= Guam Cable TV =

Marianas Communications System Inc., doing business as Guam Cable TV was the first cable television company in Guam. It was founded in 1971 and acquired by Marianas Cablevision in 1997.

==History==
Guam Cable TV was set up by Lee M. Holmes (who died in 2019) on August 4, 1971; he lead the company throughout its 26 years of oepration. In its early months, the company carried CBS shows that were left out by KUAM, such as Gunsmoke, My Three Sons, You Are There, Hawaii Five-O and Cimarron Strip. Authorities claimed that Guam Cable TV was airing these shows illegally, as they were recorded from the mainland and charged to subscribers (over 2,000 as of March 1972). A further agreement with the MPAA was signed in September 1975 to reduce piracy. That year, it was reported to carry eight channels (including relays of KUAM-TV and KGTF; listings for over-the-air and Guam Cable TV channels were carried on the TV Guam magazine.

In 1975, Guam Cable TV started producing its own news operation, competing with KUAM-TV and produced by Communications Services, Inc. As of 1980, it produced an hour-long bulletin at 6p.m., as well as a half-hour update at 10p.m.; on weekends, the 6p.m. bulletin lasted only half an hour and was repeated at 10p.m.; that year, it won a CableACE Award in the news category. (Note: The December 1, 1980 issue of Broadcasting incorrectly referred to the Guam Cable TV news as the only news service on the island. The December 22 issue featured a note from KUAM manager rectifying its editors, who received the information from an NCTA publication.) By January 1995, it was a CNN affiliate. Later that year, Len Ping left Guam Cable TV's news operation for WSVN.

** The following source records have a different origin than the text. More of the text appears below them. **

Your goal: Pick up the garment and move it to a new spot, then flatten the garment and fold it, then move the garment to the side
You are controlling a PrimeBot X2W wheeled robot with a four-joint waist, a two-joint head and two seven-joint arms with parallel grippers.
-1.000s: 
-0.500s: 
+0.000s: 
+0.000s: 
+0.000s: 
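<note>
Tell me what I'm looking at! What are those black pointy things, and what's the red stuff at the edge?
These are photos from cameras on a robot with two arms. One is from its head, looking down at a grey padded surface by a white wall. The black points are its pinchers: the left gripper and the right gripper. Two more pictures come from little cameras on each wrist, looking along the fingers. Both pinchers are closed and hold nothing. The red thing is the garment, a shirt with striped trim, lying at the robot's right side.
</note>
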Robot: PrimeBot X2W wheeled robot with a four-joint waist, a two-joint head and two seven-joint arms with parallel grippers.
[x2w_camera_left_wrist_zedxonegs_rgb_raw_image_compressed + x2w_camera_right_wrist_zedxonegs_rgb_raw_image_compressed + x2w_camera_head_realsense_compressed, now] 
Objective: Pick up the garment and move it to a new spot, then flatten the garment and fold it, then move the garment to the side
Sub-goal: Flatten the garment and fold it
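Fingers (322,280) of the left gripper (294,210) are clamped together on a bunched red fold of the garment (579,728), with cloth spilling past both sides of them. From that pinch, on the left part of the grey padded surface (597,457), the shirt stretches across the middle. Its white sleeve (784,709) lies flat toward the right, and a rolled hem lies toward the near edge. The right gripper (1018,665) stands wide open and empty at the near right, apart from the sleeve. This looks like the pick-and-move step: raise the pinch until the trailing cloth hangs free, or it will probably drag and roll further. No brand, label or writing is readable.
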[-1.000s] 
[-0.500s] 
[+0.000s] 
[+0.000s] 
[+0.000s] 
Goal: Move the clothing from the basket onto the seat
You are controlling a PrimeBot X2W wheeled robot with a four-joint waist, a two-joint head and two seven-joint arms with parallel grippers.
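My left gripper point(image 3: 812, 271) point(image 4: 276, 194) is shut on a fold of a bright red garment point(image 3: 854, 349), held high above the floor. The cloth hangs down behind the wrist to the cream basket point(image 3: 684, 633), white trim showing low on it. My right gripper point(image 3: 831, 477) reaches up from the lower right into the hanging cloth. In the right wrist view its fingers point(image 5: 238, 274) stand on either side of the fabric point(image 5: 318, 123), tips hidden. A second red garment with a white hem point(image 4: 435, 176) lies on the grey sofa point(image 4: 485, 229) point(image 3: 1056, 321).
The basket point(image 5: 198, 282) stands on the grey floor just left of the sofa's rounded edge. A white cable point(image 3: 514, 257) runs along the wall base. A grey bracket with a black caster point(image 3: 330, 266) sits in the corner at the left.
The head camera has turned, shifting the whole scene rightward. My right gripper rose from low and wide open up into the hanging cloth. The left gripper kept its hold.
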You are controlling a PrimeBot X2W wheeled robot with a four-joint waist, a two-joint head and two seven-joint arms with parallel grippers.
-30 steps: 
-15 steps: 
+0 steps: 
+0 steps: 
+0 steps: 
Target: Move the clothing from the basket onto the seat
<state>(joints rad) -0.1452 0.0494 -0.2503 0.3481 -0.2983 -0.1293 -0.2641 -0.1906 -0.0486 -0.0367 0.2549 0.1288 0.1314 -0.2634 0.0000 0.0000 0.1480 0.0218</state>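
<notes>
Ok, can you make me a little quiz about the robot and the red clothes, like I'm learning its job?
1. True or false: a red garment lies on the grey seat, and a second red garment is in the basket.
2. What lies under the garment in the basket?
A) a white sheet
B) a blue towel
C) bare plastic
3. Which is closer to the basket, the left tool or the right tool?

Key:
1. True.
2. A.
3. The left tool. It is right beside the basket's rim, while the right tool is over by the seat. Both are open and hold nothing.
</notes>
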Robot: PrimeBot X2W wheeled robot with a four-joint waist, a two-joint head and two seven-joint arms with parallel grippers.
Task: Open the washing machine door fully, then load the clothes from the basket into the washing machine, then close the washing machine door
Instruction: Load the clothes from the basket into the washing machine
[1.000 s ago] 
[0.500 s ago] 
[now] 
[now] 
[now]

There was also a separate cable company in Saipan, Saipan Cable TV, operational as early as 1976. Both were acquired by Marianas Cablevision, owned by the United Micronesia Development Association, in 1997. The acquisition is likely attributed to the 1997 Asian financial crisis. The MCV operations in both Guam and Saipan were ultimately sold to NTT Docomo in 2013, the service is currently provided under its subsidiary Docomo Pacific.